**TASK DIRECTIONS**. Restate word for word the lines that begin the listing and end with the line holding "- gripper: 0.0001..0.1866".

**ENTRIES SUPPLIED**.
-------------------------

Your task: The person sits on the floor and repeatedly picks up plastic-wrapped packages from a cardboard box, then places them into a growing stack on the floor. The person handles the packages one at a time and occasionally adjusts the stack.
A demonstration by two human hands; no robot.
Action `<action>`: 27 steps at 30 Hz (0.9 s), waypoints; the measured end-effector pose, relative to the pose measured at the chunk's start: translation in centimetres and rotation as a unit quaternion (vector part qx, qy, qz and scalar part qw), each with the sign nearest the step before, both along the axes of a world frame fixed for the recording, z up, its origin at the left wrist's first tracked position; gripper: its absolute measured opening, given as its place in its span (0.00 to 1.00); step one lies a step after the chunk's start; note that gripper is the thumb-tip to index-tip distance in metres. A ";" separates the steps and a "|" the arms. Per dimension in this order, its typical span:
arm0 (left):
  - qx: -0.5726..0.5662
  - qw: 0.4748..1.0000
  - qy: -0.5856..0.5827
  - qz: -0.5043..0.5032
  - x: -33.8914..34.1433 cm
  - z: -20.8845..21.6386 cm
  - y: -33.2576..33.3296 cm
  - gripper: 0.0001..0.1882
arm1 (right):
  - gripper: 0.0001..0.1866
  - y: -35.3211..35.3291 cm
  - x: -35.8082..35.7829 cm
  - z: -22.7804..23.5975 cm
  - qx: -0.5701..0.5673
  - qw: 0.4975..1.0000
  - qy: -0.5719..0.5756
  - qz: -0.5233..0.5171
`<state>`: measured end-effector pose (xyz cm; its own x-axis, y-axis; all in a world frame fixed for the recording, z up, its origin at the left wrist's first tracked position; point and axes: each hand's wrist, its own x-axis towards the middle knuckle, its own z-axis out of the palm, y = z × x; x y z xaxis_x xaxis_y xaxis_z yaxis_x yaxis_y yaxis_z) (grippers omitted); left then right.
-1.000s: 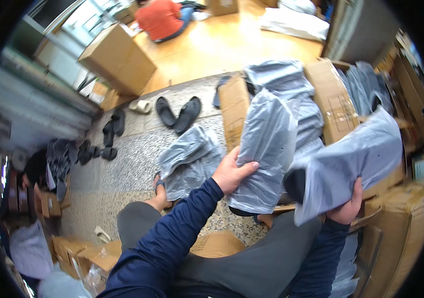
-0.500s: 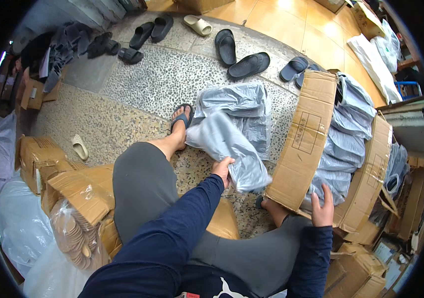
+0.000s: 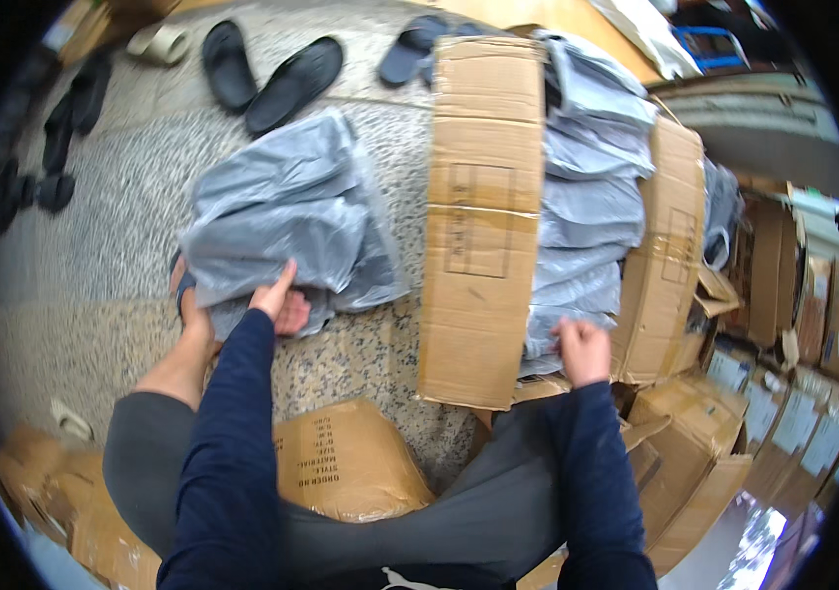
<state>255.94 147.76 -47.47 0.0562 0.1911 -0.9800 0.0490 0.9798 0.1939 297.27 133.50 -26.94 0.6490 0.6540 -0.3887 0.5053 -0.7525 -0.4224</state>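
On the speckled floor, several dark items in clear plastic bags [image 3: 277,211] lie in a pile; their shape is hard to make out. My left hand [image 3: 280,303] rests at the pile's near edge, thumb over a bag and fingers apart, gripping nothing. To the right, a long open cardboard box [image 3: 485,226] holds a row of similar grey bagged packs [image 3: 588,211]. At its near end, my right hand [image 3: 584,351] is closed, its curled fingers against the nearest bag, seemingly pinching the plastic.
Black slippers [image 3: 293,84] and a beige clog [image 3: 158,45] lie beyond the pile. A taped carton [image 3: 348,460] sits between my legs. More cartons [image 3: 685,442] crowd the right side, and others [image 3: 95,492] stand at the lower left.
My left hand has laid the bagged pack on the floor pile and let it go. My right hand has gone from spread fingers to closed at the box. The view has swung right.
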 end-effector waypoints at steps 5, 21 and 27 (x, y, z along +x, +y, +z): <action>0.310 0.864 0.134 -0.373 5.0 5.4 1.5 0.30 | 0.39 6.4 8.2 -3.8 -0.035 0.917 0.274 -0.289; 0.643 0.439 0.162 -0.606 43.5 18.5 4.8 0.53 | 0.26 9.0 9.3 -4.5 0.360 0.757 0.440 -0.323; 0.626 0.566 0.032 -0.536 43.2 24.8 10.6 0.41 | 0.31 10.2 10.0 -2.9 0.471 0.803 0.226 -0.287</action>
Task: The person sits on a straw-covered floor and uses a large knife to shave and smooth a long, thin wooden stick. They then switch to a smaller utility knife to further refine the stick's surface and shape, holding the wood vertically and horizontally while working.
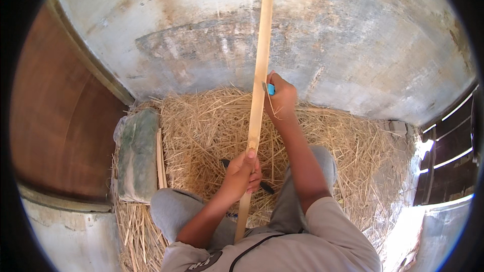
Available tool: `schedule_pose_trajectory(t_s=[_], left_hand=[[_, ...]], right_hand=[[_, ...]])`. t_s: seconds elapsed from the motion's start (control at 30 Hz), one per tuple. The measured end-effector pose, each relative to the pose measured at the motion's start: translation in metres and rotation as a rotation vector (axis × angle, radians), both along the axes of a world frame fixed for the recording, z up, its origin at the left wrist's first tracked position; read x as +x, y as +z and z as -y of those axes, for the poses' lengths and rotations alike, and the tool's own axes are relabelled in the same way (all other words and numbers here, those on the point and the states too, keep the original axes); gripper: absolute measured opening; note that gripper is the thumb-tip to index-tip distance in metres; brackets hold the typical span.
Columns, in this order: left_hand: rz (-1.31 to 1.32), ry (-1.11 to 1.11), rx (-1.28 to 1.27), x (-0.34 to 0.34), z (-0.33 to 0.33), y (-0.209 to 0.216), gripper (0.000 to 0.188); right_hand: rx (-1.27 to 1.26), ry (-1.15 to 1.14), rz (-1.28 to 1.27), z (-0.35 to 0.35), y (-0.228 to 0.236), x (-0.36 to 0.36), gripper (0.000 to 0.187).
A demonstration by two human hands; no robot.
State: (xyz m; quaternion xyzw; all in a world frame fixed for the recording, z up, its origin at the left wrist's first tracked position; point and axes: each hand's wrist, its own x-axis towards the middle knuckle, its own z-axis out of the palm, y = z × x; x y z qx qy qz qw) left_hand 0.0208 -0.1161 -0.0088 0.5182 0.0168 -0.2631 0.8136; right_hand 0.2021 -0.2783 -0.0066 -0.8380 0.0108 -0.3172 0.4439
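A long, pale bamboo strip (262, 45) runs upright through the middle of the view, from my lap up in front of the wall. My left hand (240, 175) is wrapped round its lower part, thumb on top near a node. Higher up, my right hand (282, 95) grips a small blue-handled knife (271, 89), mostly hidden in the fist. Its short grey blade meets the strip's right edge. A thin curled shaving (273, 107) hangs beside that hand. Behind my left hand shows a dark object (266, 187), its kind unclear.
Straw-like shavings (201, 116) cover the floor around my bent legs (176, 209). A green-grey block (137, 156) lies at the left beside thin wooden strips (160, 158). Ahead rises a stained wall (343, 45); a brown panel (65, 106) stands left, dark slats (446, 151) right.
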Motion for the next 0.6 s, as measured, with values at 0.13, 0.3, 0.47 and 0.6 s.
schedule_pose_trajectory(t_s=[0.13, 0.3, 0.47, 0.6], left_hand=[[0.279, -0.206, 0.152, -0.037, 0.032, -0.029, 0.037], [0.093, -0.278, 0.093, -0.046, 0.043, 0.001, 0.037], [0.082, -0.072, 0.005, -0.014, -0.005, 0.005, 0.042], [0.149, 0.054, -0.011, -0.005, -0.020, 0.024, 0.042]], right_hand=[[0.165, -0.233, -0.065, 0.047, 0.006, 0.044, 0.029], [0.351, -0.330, 0.043, 0.082, 0.009, 0.036, 0.042], [0.369, -0.175, 0.126, 0.064, 0.005, 0.025, 0.046], [0.094, 0.035, 0.109, 0.020, 0.011, -0.004, 0.034]])
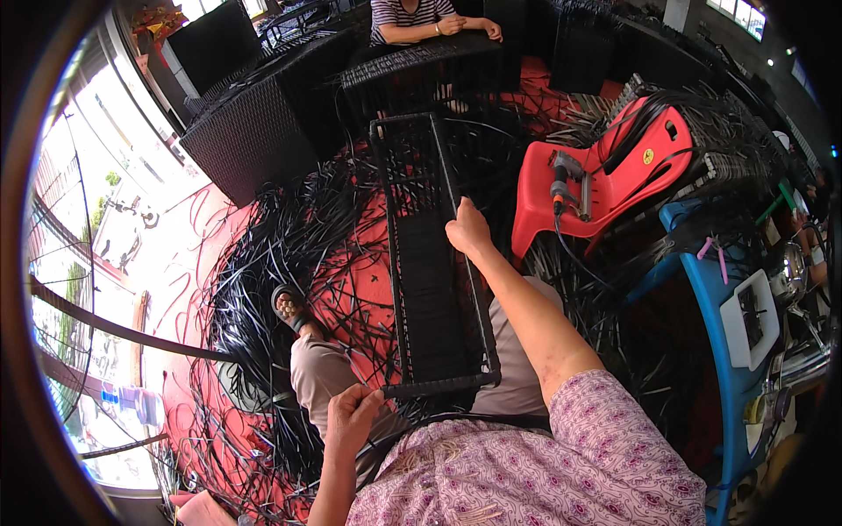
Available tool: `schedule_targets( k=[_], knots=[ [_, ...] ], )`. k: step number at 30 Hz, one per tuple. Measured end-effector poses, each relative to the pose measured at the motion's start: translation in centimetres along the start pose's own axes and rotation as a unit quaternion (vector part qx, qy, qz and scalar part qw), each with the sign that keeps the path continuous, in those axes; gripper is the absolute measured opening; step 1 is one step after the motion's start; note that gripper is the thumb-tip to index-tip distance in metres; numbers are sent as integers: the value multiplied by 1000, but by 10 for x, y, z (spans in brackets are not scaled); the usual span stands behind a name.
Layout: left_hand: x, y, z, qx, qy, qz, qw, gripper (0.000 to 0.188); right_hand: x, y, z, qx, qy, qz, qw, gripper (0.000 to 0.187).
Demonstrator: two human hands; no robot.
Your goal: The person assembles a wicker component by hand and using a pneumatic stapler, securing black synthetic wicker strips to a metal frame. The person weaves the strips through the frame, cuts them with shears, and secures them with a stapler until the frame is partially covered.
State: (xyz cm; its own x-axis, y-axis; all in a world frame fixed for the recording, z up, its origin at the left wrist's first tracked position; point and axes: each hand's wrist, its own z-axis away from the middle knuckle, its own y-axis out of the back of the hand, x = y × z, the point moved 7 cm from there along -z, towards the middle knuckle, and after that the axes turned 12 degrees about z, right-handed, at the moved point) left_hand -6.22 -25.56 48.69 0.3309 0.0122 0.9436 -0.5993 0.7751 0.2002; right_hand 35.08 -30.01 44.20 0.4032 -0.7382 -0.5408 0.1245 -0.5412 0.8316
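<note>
A long black rectangular frame (405, 289), partly filled with black woven strips, lies over my lap and stretches away from me. My right hand (469, 230) is closed around its right rail, roughly midway along. At the near left corner my left hand (349, 419) is closed, thumb and fingers pinched on the frame's edge. Below the frame's far opening, loose black strips (289, 210) show on the red floor. Part of each hand's grip is hidden behind the fingers.
A red plastic chair (526, 206) at right holds a nail gun (561, 180) with a hose. A blue stool (706, 298) carries a white tray (750, 320). Black woven furniture (246, 131) stands at the back left. Another person (412, 22) leans on a woven piece ahead.
</note>
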Motion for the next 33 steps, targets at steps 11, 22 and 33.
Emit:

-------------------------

**EXERCISE RESPONSE**.
Your task: The person sits on the floor and repeatedly picks up plastic-wrapped packages from a cardboard box, then places them into a growing stack on the floor. The person handles the packages one at a time and occasionally adjusts the stack.
A demonstration by two human hands; no robot.
Action `<action>`: 27 steps at 30 Hz (0.9 s), waypoints; the measured end-effector pose, relative to the pose measured at the chunk's start: translation in centimetres and rotation as a unit quaternion (vector part qx, qy, qz and scalar part qw), each with the sign nearest the step before, both along the axes of a world frame fixed for the recording, z up, its origin at the left wrist's first tracked position; gripper: its absolute measured opening, given as its place in its span (0.00 to 1.00); step one lies a step after the chunk's start; note that gripper is the thumb-tip to index-tip distance in metres. A ";" separates the steps and a "|" the arms. Per dimension in this order, its typical span:
arm0 (left):
  - qx: -0.5726..0.5662
  - qw: 0.4748..1.0000
  - qy: -0.5856..0.5827
  - qz: -0.5043..0.5032
  - x: -33.8914..34.1433 cm
  - z: -20.8845..21.6386 cm
  - y: -33.2576..33.3296 cm
  - gripper: 0.0001..0.1882
arm1 (right):
  - gripper: 0.0001..0.1866

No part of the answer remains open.